Viele Menschen rechnen mit dem Schlimmsten. Sie drehen den Schlüssel zwei Mal rum, obwohl sie nur leere Flaschen zur Tonne bringen wollen. Sie nehmen keine Tramper mit. Der Regisseur von oben steht mit Koffer vor meiner Tür und erzählt extra laut von schmutziger Wäsche, die er zur Reinigung bringen muss. In Wahrheit signalisiert er mir wochenlange Abwesenheit wegen Dreharbeiten. Ich soll die Post rausnehmen und auf Einbrecher achten. Der Mann hält sich nicht für misstrauisch. Er spricht von „gesunder Skepsis“, von „Vorsicht“. Richtig zufrieden ist er aber erst, als ihm das Wort „Umsicht“ einfällt.

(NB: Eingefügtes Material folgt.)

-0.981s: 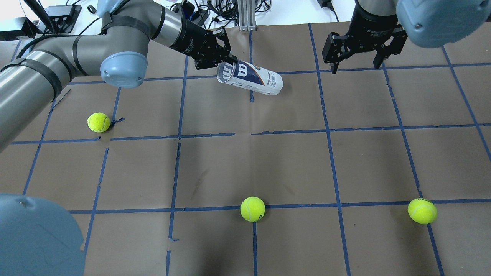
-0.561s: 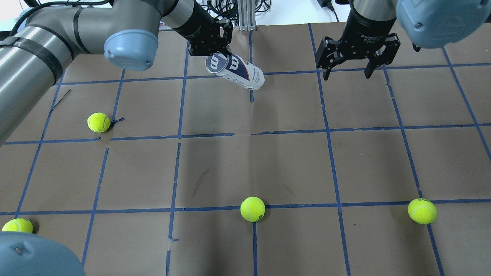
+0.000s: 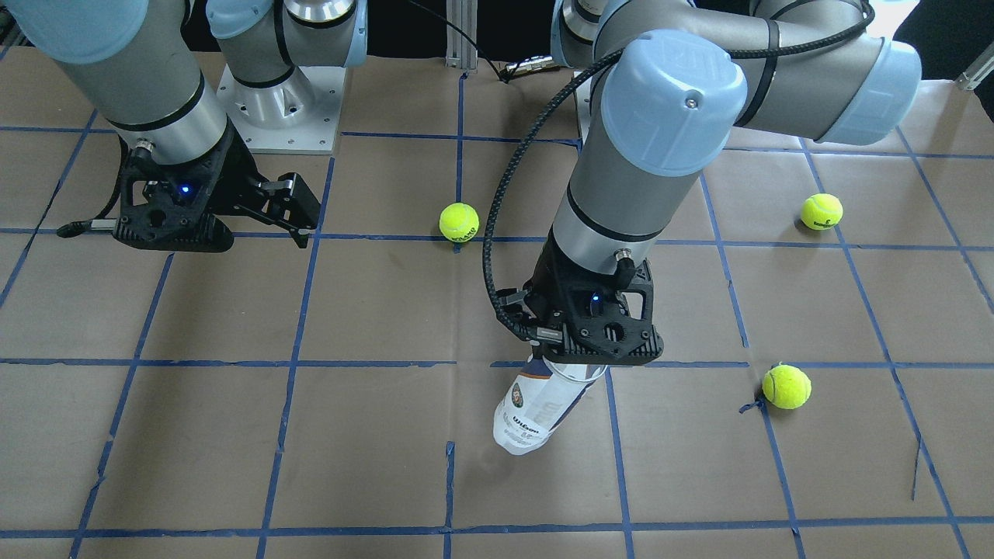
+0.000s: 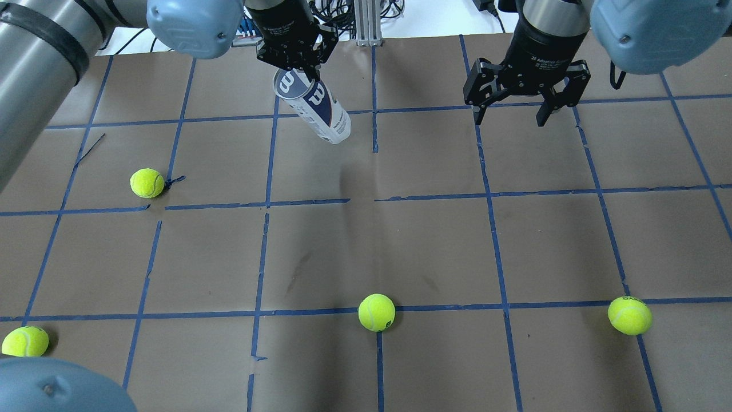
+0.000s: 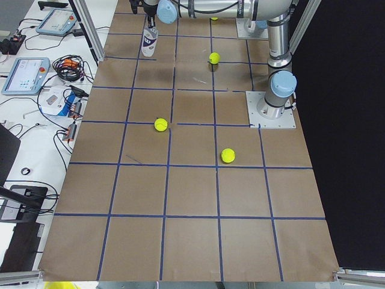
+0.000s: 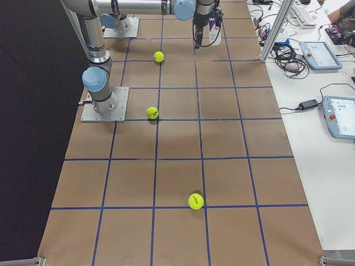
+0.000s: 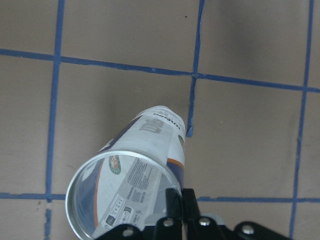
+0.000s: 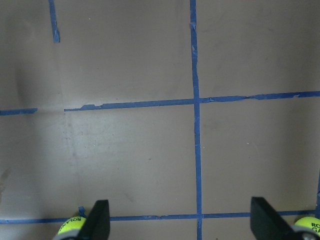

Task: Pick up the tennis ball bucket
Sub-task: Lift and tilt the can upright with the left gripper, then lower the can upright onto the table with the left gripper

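The tennis ball bucket [image 4: 320, 109] is a clear can with a white-and-navy label. It hangs tilted, open rim up, above the brown table at the far side. It also shows in the front view [image 3: 534, 411] and the left wrist view [image 7: 145, 165]. My left gripper [image 4: 298, 67] is shut on the can's rim, one finger [image 7: 176, 207] inside the rim. Its shadow lies apart from it on the paper. My right gripper [image 4: 509, 117] is open and empty, to the right of the can; its fingers [image 8: 99, 220] hover over bare paper.
Several yellow-green tennis balls lie on the table: one at the left [image 4: 147, 182], one near the front middle [image 4: 376, 312], one front right [image 4: 629, 315], one front left [image 4: 24, 341]. Blue tape lines grid the brown paper. Cables and tablets [image 6: 319, 52] lie beyond the far edge.
My left gripper has moved left and up with the can, which swung from nearly lying flat to hanging steeply. My right gripper has shifted slightly left and stays open.
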### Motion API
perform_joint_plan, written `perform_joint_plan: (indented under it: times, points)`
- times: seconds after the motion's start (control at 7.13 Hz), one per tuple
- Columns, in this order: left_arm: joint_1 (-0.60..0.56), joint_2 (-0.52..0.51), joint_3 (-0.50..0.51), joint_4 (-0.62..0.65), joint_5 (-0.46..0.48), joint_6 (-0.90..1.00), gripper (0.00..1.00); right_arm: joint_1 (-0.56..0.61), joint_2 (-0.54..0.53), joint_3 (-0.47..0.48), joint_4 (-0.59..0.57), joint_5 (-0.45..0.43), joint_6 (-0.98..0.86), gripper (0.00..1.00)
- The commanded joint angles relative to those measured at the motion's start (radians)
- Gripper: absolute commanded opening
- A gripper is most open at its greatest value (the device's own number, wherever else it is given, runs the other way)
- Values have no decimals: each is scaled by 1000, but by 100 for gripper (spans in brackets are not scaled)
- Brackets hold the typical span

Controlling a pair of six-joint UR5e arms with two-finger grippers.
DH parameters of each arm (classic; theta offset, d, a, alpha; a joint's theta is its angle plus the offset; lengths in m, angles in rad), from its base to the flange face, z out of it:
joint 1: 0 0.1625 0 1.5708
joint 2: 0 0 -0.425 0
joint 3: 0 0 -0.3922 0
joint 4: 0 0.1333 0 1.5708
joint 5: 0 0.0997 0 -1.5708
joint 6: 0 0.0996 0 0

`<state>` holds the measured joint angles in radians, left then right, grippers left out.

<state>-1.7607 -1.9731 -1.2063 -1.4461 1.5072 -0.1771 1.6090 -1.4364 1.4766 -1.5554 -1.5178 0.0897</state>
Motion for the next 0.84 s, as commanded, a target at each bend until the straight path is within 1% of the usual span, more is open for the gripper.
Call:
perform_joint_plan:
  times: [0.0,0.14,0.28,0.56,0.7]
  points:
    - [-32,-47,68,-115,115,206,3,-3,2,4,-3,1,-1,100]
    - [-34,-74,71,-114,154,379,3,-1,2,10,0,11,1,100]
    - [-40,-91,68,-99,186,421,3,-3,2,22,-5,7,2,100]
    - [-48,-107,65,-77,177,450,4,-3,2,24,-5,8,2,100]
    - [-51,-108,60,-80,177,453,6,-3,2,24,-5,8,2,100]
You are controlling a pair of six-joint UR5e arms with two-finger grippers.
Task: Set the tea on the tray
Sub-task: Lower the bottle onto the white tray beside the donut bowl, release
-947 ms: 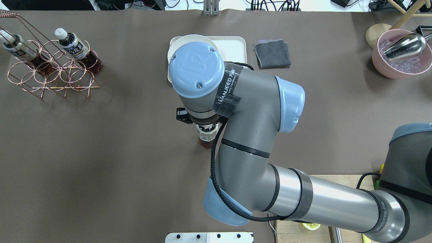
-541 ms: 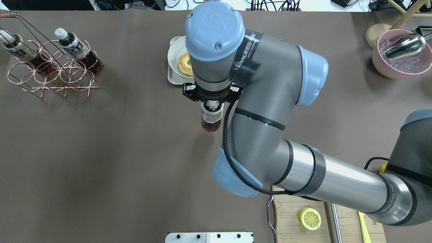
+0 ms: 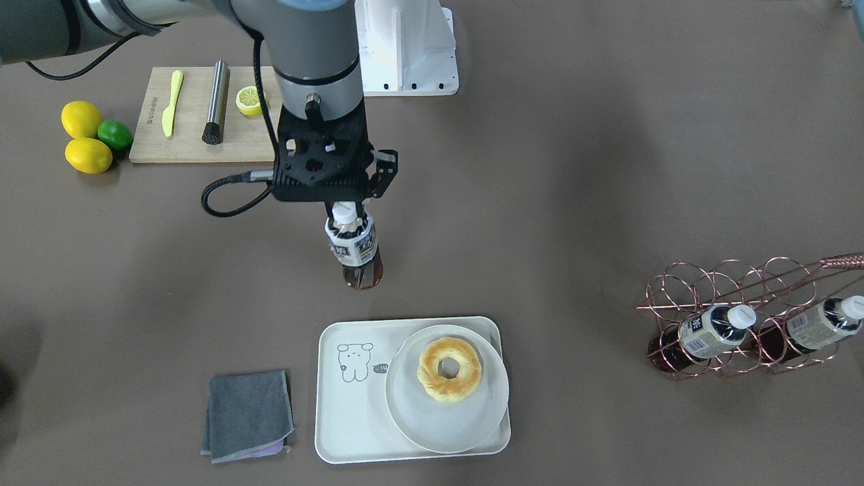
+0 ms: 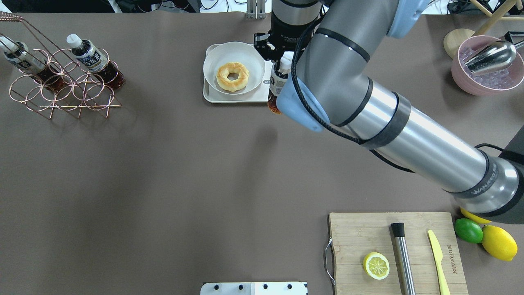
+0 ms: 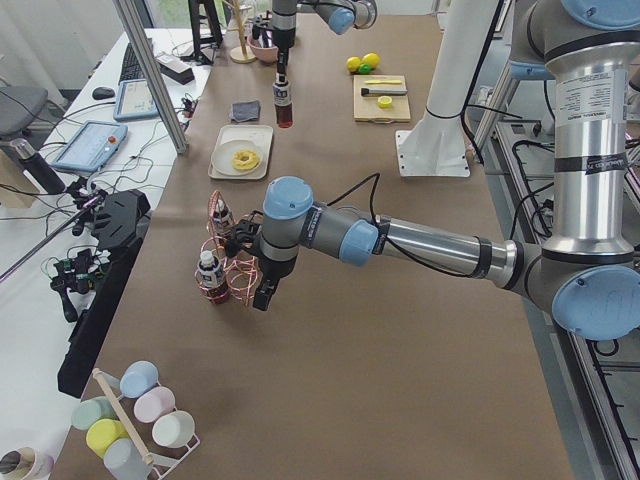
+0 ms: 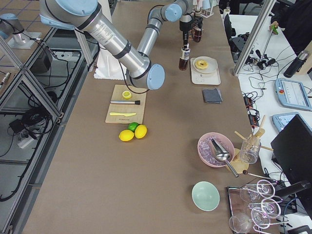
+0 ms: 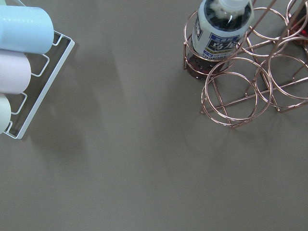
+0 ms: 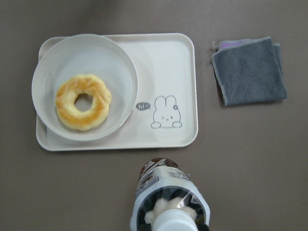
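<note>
The tea [image 3: 353, 246] is a small bottle of dark liquid with a white cap. My right gripper [image 3: 345, 208] is shut on its cap and neck and holds it upright above the table. It hangs just short of the robot-side edge of the cream tray [image 3: 351, 412], not over it. The right wrist view shows the bottle [image 8: 168, 202] below the tray [image 8: 168, 62] and its cartoon. The overhead view shows the tea [image 4: 277, 84] beside the tray [image 4: 213, 98]. My left gripper [image 5: 262, 295] shows only in the exterior left view, so I cannot tell whether it is open or shut.
A round plate with a doughnut [image 3: 449, 370] fills the tray's half toward the rack. A grey cloth [image 3: 248, 415] lies beside the tray. A copper rack [image 4: 61, 86] holds two more bottles. A cutting board [image 4: 393, 250], lemons and a pink ice bowl [image 4: 487, 65] lie on my right.
My right arm has carried the tea from the table's middle away from the robot, up to the tray's near edge. The plate and doughnut are uncovered now.
</note>
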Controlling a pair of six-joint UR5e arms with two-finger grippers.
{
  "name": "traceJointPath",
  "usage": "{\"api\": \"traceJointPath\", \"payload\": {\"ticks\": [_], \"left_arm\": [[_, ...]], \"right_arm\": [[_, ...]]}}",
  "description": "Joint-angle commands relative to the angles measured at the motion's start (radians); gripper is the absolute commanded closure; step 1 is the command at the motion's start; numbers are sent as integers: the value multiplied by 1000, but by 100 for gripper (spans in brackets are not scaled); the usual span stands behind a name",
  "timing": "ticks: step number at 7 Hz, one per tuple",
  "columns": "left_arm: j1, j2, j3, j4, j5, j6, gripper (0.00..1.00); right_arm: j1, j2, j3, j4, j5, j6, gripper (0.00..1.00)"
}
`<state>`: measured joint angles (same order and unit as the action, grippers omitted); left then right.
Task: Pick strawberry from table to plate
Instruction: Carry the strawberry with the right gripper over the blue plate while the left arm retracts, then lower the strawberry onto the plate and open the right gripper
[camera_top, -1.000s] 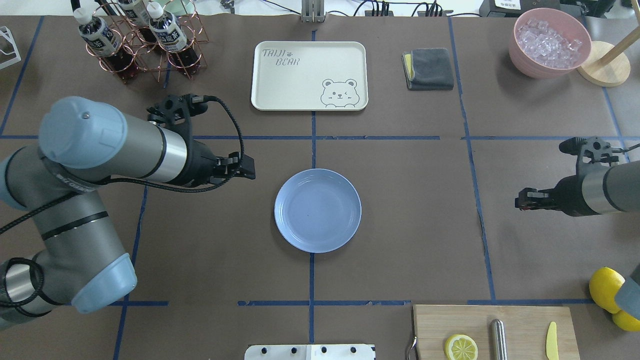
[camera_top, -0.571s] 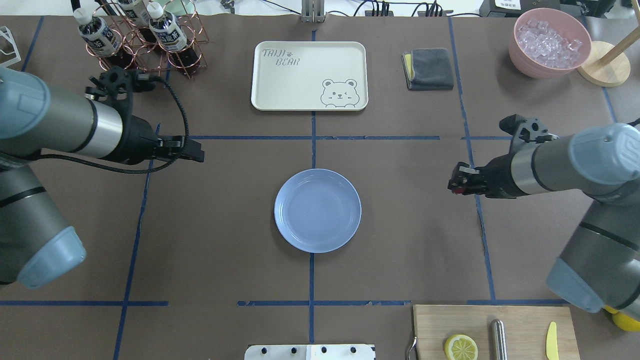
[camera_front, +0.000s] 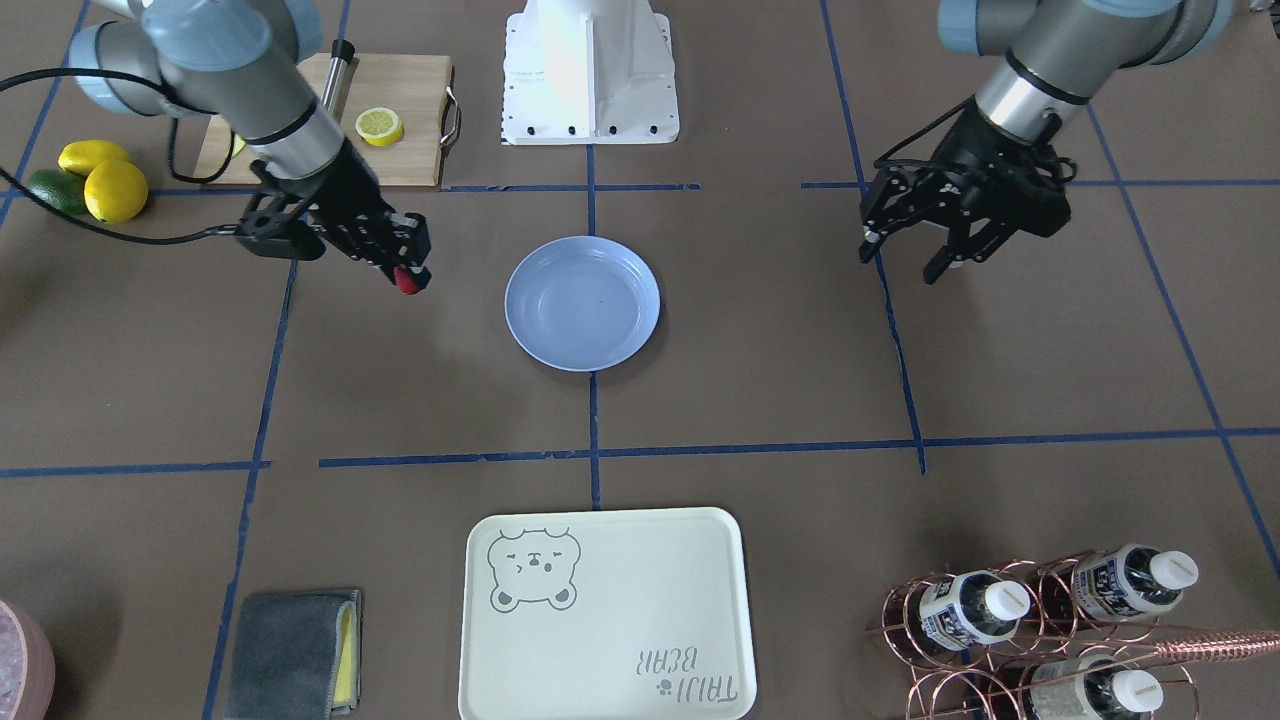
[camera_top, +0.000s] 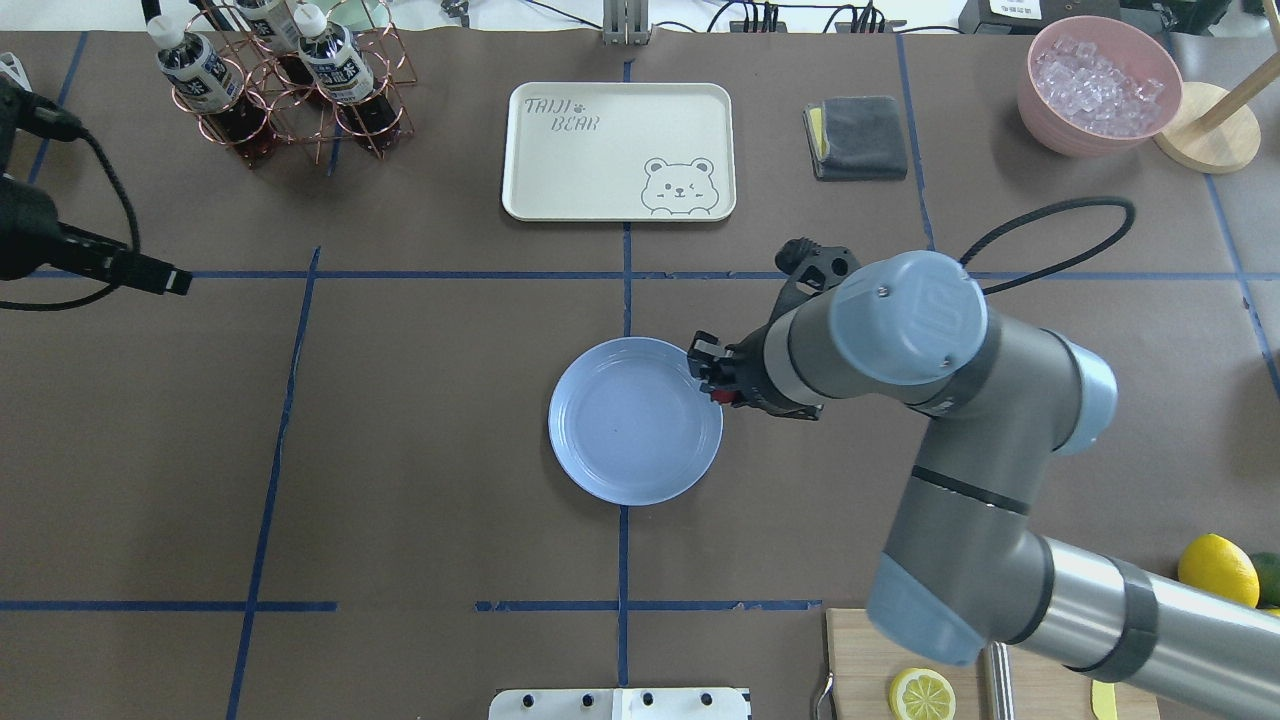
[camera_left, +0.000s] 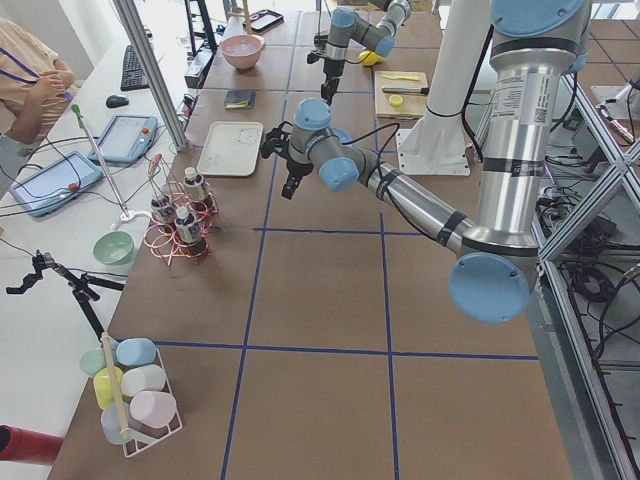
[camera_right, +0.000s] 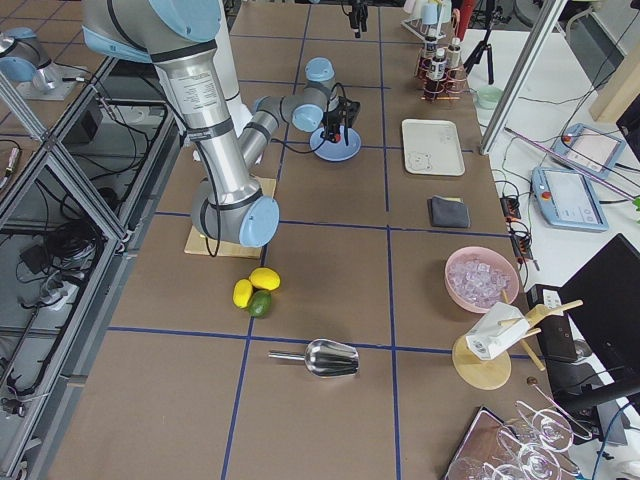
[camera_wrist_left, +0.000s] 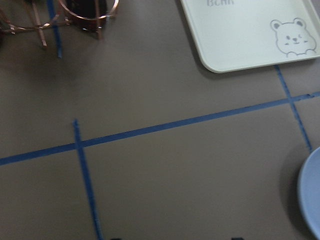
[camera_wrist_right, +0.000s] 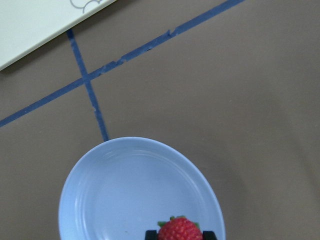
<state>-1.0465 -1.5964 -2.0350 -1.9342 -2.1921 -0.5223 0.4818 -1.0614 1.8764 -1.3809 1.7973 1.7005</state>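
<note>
The strawberry (camera_wrist_right: 180, 230), small and red, sits pinched between the fingers of my right gripper (camera_top: 708, 377), which is shut on it. It hangs in the air at the right-hand rim of the pale blue plate (camera_top: 620, 430); in the right wrist view it is over the plate's (camera_wrist_right: 130, 190) near edge. From across the table, the strawberry (camera_front: 407, 281) and right gripper (camera_front: 404, 268) appear just left of the plate (camera_front: 582, 310). My left gripper (camera_front: 908, 252) is open, holds nothing, and hovers far off at the table's left side (camera_top: 150, 275).
A cream bear-print tray (camera_top: 618, 150) lies behind the plate. A copper bottle rack (camera_top: 280, 90) stands back left, with a grey cloth (camera_top: 857, 137) and pink ice bowl (camera_top: 1098, 85) back right. The cutting board with a lemon half (camera_top: 921, 693) and whole lemons (camera_top: 1216, 568) are front right.
My right arm has swung left from the table's right side to the plate's rim, carrying the strawberry. My left arm has pulled back from near the plate to the far left.
</note>
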Motion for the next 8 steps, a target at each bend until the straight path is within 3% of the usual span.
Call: {"api": "traceJointPath", "payload": {"ticks": [1,3,8], "left_arm": [[-107,50,38,0,-52,207,16],[-109,49,39,0,-52,212,12],[-109,49,39,0,-52,212,9]], "right_arm": [[-49,162,-165,-20,-77,59,100],[-57,222,-282,-20,-102,59,100],[-89,225,-339,-18,-145,57,100]]}}
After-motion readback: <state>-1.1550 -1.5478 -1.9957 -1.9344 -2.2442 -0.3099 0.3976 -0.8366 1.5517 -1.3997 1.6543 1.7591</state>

Es gibt ein selbstverständliches Vertrauen, ohne das nichts läuft

Misstrauen ist heutzutage eine empfohlene Strategie. Trau keinem Rentenbescheid, keiner Aktienprognose, keiner Kontaktanzeige. Denke an Fotoshop, wenn du vorteilhafte Fotos von Prominenten siehst. Halte es für möglich, dich im Web mit Social Bots auszutauschen – das sind Accounts, die menschliche Existenzen vortäuschen. Misstrauen ist angebracht und irgendwie auch cool.

Ich dagegen vertraue zu viel. Der Mensch kann sich, glaube ich, nicht wirklich grundsätzlich ändern. Freunde, die es gut mit mir meinen, sagen nicht, dass ich dumm wäre – sie sprechen mir gegenüber lieber von „Naivität“. Durch Geld verborgen habe ich viel Geld verloren. Einmal habe ich lange an einem Porträtbuch gearbeitet und konnte mich nicht mal auf einen Vertrag berufen, als der Porträtierte die Lust verlor.

Ich hatte gar keinen Vertrag: Weil ich mich so gut mit dem Verlagsleiter verstand, war ich mit einem Honorar erst bei Erscheinen des Buchs einverstanden gewesen. Zu den riskanten Empfehlungen meiner Bankfrau möchte ich nichts sagen, die Sache geht mir noch zu nah.

„Vertrauen ist gut, Kontrolle ist besser“

Nichts davon spricht für mich. Nur ein paar Leute reagieren auch so. Es muss eine Art Veranlagung geben, die uns den Schalter für Skepsis aus dem Auge verlieren lässt.
Aber dass jetzt nicht jeder denkt, er könnte mich reinlegen. Ältere Menschen werden derzeit von Betrügern angerufen, die sich als Polizisten ausgeben. Die sprechen von schlimmen Einbruchserien in der Gegend und fordern ihr Opfer auf, Geld und Wertsachen an einen Polizisten zu übergeben. Der wartet vor der Haustür. Das wäre mir dann doch zu offensichtlich, und auf den berühmten Enkeltrick werde ich auch nicht hereinfallen, weil mein Enkelkind noch keine vier Jahre alt ist.

Das Wort „Vertrauen“ wird – außer in religiösen Zusammenhängen – von herabsetzenden Eigenschaftswörtern flankiert wie: „blindes“, „falsches“, übertriebenes“. Politiker beschwören „verlorenes Vertrauen“, das sie wiedergewinnen wollen. „Vertrauen ist gut, Kontrolle ist besser.“ Auch dieser Spruch, er wird Lenin zugeschrieben, zieht das Vertrauen eine Stufe runter.

Dabei hält ein Grundvertrauen die Gesellschaft zusammen, es redet nur keiner darüber. Natürlich vertraut der normale Mensch den Busfahrern, den Piloten oder der Rechts-vor-links-Regel – es gibt unendlich viele Vertrauenserwartungen, ohne die nichts läuft.

Der römische Philosoph Lucius Annaeus Seneca, 1 bis 65 n. Chr., formulierte einen zunächst sehr einleuchtenden Satz: „Es ist gleich falsch, Allen oder Keinem zu trauen“: Das klingt weise. Aber wie trifft man die Auswahl?